━━ Given data ━━
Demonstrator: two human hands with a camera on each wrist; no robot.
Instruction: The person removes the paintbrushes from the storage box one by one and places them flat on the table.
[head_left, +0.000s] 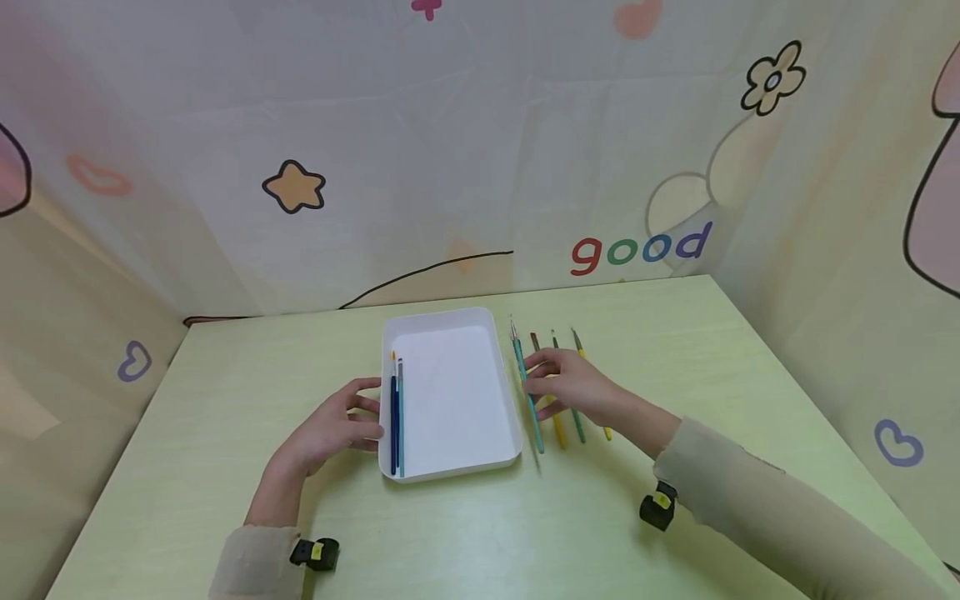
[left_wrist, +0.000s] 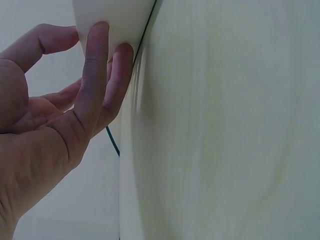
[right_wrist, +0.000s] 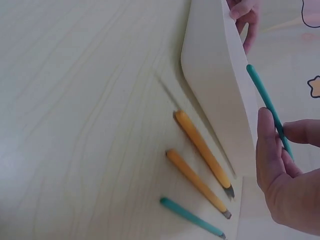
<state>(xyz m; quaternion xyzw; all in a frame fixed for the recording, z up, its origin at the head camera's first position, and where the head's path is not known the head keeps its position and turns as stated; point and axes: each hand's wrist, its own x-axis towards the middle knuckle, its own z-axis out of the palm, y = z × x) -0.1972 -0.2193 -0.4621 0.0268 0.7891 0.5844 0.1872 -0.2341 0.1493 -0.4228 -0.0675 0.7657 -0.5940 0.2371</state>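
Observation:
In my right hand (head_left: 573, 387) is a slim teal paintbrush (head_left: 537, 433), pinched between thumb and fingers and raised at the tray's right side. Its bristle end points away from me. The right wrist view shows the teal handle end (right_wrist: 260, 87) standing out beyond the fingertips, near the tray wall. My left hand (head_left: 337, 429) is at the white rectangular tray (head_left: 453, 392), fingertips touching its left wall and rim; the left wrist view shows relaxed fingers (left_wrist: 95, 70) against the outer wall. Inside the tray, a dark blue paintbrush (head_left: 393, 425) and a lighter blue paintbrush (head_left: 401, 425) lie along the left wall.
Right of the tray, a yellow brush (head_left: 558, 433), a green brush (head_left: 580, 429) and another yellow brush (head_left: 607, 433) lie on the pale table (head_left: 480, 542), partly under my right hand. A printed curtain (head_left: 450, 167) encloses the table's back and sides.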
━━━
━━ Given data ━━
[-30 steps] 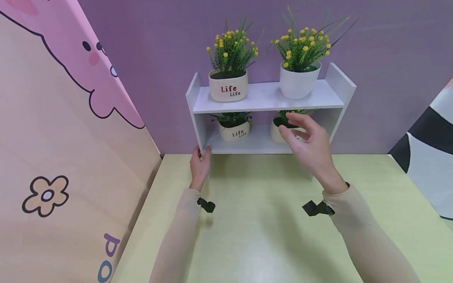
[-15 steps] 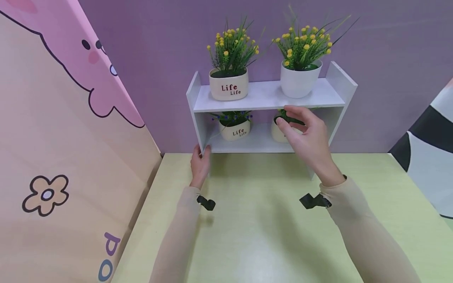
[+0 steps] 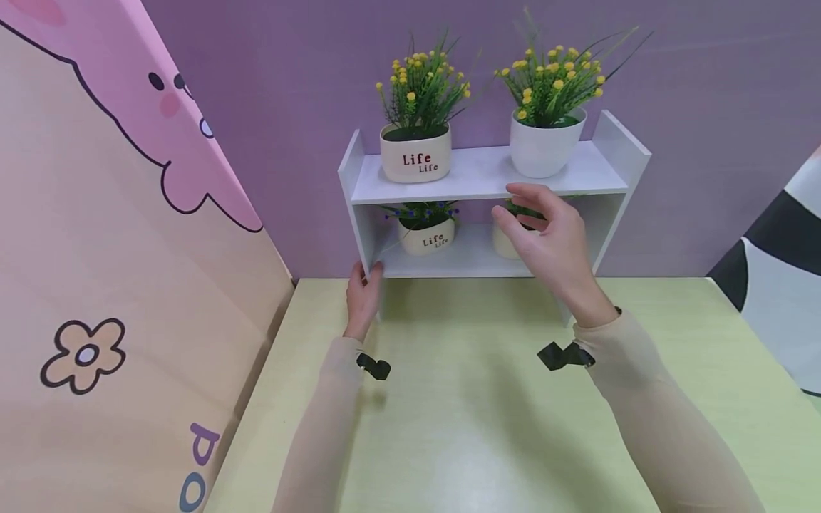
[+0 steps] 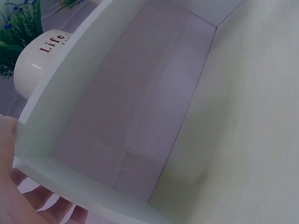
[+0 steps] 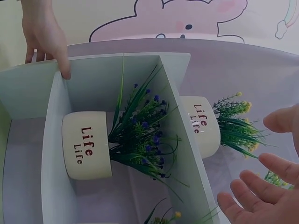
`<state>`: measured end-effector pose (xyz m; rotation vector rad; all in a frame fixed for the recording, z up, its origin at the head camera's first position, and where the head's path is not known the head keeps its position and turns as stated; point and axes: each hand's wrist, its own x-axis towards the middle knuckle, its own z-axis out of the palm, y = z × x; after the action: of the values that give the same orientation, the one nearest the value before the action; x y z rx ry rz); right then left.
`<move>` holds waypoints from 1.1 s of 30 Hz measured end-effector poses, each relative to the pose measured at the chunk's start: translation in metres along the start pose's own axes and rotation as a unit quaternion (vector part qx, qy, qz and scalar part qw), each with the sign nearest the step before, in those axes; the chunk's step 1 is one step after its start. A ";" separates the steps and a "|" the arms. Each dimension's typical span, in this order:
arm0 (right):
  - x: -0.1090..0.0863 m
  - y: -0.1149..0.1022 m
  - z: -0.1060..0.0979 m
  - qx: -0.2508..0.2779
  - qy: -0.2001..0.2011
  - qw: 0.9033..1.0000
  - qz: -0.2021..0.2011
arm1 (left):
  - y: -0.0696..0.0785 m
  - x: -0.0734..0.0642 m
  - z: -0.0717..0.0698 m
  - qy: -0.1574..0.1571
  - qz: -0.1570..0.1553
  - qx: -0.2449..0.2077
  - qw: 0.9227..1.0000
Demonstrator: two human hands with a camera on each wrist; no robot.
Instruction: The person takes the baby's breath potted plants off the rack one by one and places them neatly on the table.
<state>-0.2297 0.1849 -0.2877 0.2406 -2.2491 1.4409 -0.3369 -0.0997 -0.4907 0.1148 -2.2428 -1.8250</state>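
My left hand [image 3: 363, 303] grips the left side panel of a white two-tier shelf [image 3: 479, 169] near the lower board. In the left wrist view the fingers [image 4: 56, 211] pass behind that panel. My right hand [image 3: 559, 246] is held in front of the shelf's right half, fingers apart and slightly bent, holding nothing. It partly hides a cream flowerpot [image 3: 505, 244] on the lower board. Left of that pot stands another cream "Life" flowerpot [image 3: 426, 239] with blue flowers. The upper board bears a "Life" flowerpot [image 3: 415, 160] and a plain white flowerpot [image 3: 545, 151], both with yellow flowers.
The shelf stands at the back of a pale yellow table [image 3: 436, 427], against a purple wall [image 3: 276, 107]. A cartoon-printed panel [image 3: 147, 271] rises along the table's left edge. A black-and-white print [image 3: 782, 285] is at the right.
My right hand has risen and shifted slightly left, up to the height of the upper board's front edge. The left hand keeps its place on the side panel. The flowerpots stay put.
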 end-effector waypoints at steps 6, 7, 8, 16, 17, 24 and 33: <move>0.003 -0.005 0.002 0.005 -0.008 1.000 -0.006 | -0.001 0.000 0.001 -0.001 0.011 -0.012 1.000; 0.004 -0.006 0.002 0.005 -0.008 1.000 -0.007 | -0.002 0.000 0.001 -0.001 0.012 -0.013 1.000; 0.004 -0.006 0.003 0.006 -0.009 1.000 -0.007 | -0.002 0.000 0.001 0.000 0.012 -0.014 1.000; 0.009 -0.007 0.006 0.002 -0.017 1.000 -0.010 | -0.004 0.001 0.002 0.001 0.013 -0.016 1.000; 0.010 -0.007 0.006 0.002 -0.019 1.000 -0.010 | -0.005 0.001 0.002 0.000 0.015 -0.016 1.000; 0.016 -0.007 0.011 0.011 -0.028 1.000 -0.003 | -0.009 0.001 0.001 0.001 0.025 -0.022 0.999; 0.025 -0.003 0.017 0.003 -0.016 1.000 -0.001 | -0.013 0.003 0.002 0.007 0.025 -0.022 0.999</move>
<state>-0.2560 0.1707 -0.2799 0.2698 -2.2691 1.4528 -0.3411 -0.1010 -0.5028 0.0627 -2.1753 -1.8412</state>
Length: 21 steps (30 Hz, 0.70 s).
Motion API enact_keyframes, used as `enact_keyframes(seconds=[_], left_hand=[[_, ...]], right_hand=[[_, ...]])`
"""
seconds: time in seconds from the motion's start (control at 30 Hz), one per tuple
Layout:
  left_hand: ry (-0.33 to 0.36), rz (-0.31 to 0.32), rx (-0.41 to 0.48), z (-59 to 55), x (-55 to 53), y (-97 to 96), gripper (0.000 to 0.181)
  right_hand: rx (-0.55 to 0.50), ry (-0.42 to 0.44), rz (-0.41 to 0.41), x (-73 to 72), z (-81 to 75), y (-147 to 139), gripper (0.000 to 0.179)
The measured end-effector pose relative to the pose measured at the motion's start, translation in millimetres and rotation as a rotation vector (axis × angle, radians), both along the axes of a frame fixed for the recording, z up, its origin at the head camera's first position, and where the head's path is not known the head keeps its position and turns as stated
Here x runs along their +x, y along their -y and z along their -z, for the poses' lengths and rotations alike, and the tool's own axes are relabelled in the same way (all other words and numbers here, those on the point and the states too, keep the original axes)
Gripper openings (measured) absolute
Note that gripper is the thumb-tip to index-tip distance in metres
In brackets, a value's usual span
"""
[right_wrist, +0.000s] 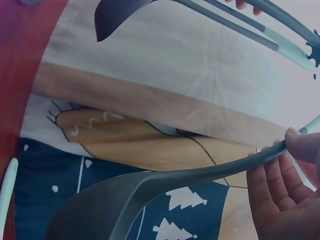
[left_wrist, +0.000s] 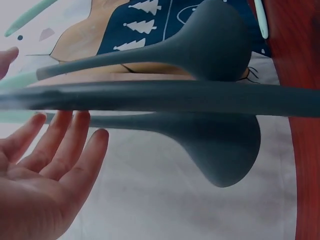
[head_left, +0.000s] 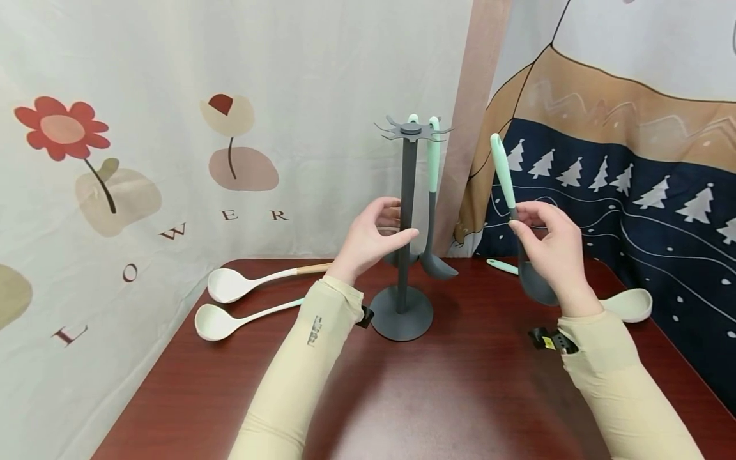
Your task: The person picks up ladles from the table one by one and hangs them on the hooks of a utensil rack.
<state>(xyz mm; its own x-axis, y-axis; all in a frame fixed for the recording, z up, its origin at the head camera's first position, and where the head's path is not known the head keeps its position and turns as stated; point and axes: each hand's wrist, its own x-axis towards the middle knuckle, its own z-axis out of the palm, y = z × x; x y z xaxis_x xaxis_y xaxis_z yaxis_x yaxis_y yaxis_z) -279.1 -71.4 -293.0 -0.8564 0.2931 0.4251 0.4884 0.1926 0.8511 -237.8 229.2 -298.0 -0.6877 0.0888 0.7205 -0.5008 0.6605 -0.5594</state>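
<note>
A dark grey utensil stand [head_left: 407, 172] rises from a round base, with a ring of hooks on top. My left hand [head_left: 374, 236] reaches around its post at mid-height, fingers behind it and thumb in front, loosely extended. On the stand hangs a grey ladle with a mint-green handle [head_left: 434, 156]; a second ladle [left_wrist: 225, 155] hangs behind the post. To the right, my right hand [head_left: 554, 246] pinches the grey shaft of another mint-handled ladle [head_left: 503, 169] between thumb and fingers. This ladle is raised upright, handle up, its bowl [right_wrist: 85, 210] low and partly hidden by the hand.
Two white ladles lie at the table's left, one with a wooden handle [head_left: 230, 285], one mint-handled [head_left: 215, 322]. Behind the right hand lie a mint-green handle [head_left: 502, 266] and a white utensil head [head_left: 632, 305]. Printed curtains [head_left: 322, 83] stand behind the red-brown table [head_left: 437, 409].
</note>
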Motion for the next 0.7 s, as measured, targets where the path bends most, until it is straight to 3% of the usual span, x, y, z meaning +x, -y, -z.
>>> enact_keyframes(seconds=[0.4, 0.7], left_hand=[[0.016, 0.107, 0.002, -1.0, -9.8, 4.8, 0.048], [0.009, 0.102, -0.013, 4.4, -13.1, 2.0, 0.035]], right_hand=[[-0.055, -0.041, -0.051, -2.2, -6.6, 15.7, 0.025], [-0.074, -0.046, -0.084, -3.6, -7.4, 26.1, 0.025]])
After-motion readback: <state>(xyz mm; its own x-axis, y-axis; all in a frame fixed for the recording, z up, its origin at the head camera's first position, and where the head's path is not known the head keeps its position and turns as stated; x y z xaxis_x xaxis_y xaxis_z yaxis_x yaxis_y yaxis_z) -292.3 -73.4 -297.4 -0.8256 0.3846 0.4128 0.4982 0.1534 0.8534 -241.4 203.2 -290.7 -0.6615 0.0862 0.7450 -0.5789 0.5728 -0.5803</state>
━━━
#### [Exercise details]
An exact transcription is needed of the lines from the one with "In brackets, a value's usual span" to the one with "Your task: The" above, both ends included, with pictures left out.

#### [Reply]
In brackets, a value's usual span
"""
[right_wrist, +0.000s] 
[left_wrist, +0.000s] 
[head_left, +0.000s] 
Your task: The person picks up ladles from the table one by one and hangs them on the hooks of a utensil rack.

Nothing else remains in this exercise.